A startup with five venture investors might hope to fill its three open board seats with the best partner candidates from among the five VCs, but rarely is the hope realized. That's partly because venture firms can designate their own board members for companies in which they invest.
Thus, Estrin said, it is often wise to choose investment companies based on the people they might put on your board. In the 1997-2000 period, she said, investment firms were chosen largely on their ability to create buzz, but hunting for hype can be hazardous in the current environment.
Bass agrees. "Pedigree mattered more in the boom years than expertise, and as a result, VC partners got put on boards with detrimental results in some cases," he said. "Fast-forward to the post-bubble years, and the world has shifted. You have to look at the firms funding you on the basis of the expertise they could bring to your board."
After a company has gone public, the venture investors often no longer sit on boards, though some may voluntarily remain because of personal interest. It is important that a public company keep the internal CFO involved and that it have outside board members with financial expertise. King of AMI said that Colin Slate, chief financial officer of Tektronix, and Atiq Raza, founder of Raza Microelectronics and former president of Advanced Micro Devices, are board members of AMI primarily because of their financial savvy.
Diversity on a board can mean more than its ethnic and gender breadth. It is critical for a startup to pick board members whose expertise complements that of the management members of the board. That means finding marketing and finance experts for a technology-heavy management team, for example, or finding technology-savvy outsiders if the founders are skewed toward marketing expertise.
It also means finding the right mix of personalities to allow boards to hash out differences without a meltdown. Some 1980s-era companies, notably Cypress Semiconductor and Apple Computer, were known for their hostility-ridden meetings. In the late 1990s, the board meetings of some Internet startups moved from screaming matches to fisticuffs.

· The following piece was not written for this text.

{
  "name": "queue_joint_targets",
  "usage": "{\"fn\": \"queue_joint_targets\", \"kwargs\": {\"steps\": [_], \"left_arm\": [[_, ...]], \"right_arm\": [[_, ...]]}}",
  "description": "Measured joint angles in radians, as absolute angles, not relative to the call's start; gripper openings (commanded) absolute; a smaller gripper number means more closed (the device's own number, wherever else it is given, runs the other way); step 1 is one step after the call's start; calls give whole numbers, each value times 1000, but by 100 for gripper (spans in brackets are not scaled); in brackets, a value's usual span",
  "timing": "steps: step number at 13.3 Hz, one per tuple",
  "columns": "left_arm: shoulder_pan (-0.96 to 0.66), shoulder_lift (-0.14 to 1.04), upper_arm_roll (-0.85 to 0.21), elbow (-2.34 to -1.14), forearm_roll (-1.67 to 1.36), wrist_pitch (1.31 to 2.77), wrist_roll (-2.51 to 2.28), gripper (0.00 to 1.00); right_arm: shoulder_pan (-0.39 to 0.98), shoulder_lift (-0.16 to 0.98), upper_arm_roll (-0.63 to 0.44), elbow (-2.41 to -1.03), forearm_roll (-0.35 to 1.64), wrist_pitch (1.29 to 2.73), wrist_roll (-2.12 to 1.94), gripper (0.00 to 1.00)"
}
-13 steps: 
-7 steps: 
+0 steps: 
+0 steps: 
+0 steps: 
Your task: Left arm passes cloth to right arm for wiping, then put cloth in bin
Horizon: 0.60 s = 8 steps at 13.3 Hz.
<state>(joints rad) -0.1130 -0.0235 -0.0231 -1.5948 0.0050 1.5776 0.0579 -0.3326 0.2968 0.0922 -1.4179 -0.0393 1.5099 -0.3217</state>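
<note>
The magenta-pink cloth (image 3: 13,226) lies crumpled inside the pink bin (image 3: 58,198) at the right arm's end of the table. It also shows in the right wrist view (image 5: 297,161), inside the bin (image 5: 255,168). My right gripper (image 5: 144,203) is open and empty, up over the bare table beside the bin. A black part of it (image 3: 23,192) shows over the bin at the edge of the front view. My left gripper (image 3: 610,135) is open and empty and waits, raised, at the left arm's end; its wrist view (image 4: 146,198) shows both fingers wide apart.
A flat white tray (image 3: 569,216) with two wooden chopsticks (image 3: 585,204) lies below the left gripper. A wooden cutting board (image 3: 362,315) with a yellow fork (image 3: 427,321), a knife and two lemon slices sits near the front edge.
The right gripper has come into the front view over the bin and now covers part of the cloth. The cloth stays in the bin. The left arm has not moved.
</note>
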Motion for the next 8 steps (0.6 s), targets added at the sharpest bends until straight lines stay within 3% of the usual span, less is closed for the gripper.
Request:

While the tenor of board meetings has now swung back toward civility, it's not necessarily wise to shoot for a consistently mellow tone, particularly if that means rubber-stamped business plans.
Calm vs. fiery
"The personality of the board as a whole depends a lot on the chairman and CEO," Estrin said. "In most cases, mild-mannered may be better, but not if the management team is locked into a single way of thinking as a result. If the corporate management has a tunnel vision and is not on the lookout for competitive ideas coming out of left field, then it may be better to have board members ready to stir things up. If management is innovative by nature, then outside board members should be a calming influence."
Bass noted that board members are difficult to remove if they become a source of needless problems or challenges to the corporate vision. A person must have confidence to play devil's advocate, Bass said, which can be a good thing for a board. But some members, from the investment community and outside companies, cross the line from self-confidence to arrogance and question everything the company does.
"It's always good to have outside directors with a different point of view, because rocking the boat can be important," King said. "But there comes a time when a board should be able to reach consensus and carry through on the basis of that consensus."
The simple reality for many startups, executives and investors agree, is that beggars can't always be choosers. Not only is money tight today, but the time constraints of outside directors, amplified by the accountability requirements of Sarbanes-Oxley, mean corporate founders have limited freedom in assembling a board.
In such an environment, the first rule is that the requirements are too critical to fill your board seats with casual friends, angel investors with little industry knowledge or overextended third parties.